For the six provenances, K content decreased firstly and then increased, having the lowest content in August. Similarly, Ca content in leaf of FJ and JH decreased firstly and then increased, but leaf of JX showed an increasing content of Ca and a similar change was observed in that of WF, AJ, TG and JX. The change of Mg content in leaf of FJ, JX, WF and AJ decreased firstly and then increased, which was contrary to that of TG. Conversely, leaf of JH had the decreasing content of Mg. Leaf of FJ, JH, WF and AJ had similar change of Na content, while leaf of JX and TG had the increasing content of Na.

Antioxidant enzyme activity

The four antioxidant enzyme activities in leaf of the six provenances decreased in the following order: SOD > PPO > POD > CAT. However, the enzymes showed different changes in activity from April to October (Fig. 4).

Figure 4

Variations in antioxidant enzyme activity of C. paliurus of the six provenances: FJ, JX, AJ, TG, JH and WF.

In particular, SOD activity in leaf of the six provenances in April decreased in the following order: AJ > FJ > JX > WF > JH > TG. SOD activity in leaf of FJ decreased gradually from April to October, and similar changes were observed in leaf of JX and TG. Conversely, SOD activity in leaf of WF, AJ and JH decreased firstly, then increased, and finally decreased again.

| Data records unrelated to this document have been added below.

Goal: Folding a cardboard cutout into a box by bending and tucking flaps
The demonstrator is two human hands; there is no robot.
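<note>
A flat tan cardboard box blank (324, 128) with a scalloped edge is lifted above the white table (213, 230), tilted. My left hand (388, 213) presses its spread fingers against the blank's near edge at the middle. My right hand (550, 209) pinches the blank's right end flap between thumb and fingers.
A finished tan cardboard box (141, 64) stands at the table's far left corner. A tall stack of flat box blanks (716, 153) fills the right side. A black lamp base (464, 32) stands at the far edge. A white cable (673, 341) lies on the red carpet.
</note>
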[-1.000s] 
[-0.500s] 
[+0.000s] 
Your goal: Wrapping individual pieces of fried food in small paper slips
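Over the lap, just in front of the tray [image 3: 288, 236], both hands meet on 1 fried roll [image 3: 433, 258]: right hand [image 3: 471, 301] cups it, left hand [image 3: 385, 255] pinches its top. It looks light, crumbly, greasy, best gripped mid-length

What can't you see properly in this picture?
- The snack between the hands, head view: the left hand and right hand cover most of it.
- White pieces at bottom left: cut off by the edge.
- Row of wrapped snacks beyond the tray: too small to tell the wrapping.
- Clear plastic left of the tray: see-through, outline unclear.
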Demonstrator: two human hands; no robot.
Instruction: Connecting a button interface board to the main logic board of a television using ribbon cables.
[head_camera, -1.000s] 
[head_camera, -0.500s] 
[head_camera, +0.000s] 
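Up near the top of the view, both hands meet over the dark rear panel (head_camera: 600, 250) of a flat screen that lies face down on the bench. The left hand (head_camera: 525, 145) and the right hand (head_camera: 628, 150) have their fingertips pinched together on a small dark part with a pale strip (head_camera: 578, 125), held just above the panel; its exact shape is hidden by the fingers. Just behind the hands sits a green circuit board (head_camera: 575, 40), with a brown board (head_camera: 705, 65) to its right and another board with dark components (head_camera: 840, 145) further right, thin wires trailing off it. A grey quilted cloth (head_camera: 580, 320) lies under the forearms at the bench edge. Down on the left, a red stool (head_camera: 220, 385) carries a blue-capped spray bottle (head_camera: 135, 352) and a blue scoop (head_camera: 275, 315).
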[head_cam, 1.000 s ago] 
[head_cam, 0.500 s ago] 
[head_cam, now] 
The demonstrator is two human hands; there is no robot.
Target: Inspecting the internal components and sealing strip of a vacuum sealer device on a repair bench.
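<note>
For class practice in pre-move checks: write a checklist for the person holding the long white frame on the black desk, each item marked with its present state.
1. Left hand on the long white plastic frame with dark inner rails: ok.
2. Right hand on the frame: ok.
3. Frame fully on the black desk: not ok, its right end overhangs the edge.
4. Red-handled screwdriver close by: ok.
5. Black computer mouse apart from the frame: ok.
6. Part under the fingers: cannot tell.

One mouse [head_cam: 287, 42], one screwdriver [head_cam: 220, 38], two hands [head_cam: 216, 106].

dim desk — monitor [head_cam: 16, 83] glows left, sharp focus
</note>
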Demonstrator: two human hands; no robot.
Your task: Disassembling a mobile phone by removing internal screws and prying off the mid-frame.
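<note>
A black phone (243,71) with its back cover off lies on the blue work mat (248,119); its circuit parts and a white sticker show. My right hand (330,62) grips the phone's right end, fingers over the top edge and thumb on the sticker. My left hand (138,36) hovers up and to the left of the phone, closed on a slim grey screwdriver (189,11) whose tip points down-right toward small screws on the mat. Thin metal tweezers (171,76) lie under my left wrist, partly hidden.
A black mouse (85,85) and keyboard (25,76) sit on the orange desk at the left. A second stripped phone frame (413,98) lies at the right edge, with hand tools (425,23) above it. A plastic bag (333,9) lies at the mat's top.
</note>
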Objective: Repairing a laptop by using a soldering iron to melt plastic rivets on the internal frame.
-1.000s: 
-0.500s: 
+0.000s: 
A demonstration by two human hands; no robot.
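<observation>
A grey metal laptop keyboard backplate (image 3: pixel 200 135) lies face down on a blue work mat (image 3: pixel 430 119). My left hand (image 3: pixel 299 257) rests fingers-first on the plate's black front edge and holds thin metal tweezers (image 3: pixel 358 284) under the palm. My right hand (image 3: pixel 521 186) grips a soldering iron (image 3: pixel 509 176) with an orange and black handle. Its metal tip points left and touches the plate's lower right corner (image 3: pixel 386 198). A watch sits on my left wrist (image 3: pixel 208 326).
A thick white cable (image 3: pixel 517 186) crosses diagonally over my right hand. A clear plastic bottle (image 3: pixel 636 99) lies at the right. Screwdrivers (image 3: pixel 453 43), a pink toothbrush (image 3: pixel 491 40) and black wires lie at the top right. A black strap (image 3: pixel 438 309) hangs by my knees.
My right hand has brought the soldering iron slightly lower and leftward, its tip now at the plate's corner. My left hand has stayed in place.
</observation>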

PPO activity in leaf of FJ was 30.04 U/(g·min) and revealed a significant difference in June, while leaf of AJ exhibited an opposite behaviour in PPO activity with that of FJ. Both of JX and JH showed similar changes in PPO activity, peaking in August. Finally, PPO activity in leaf of TG and WF reached maximum in October and August, respectively.

Different peaks of POD activity were observed in leaf of the six provenances. Specifically, both JX and FJ showed a PPO activity greater than 3.0 U/(g·min) in June, while TG and JH had the highest activity in April and October, respectively. There were similar change in PPO activity in leaf of FJ, JX, TG and JH, but leaf of AJ exhibited an opposite change in PPO activity with that of WF.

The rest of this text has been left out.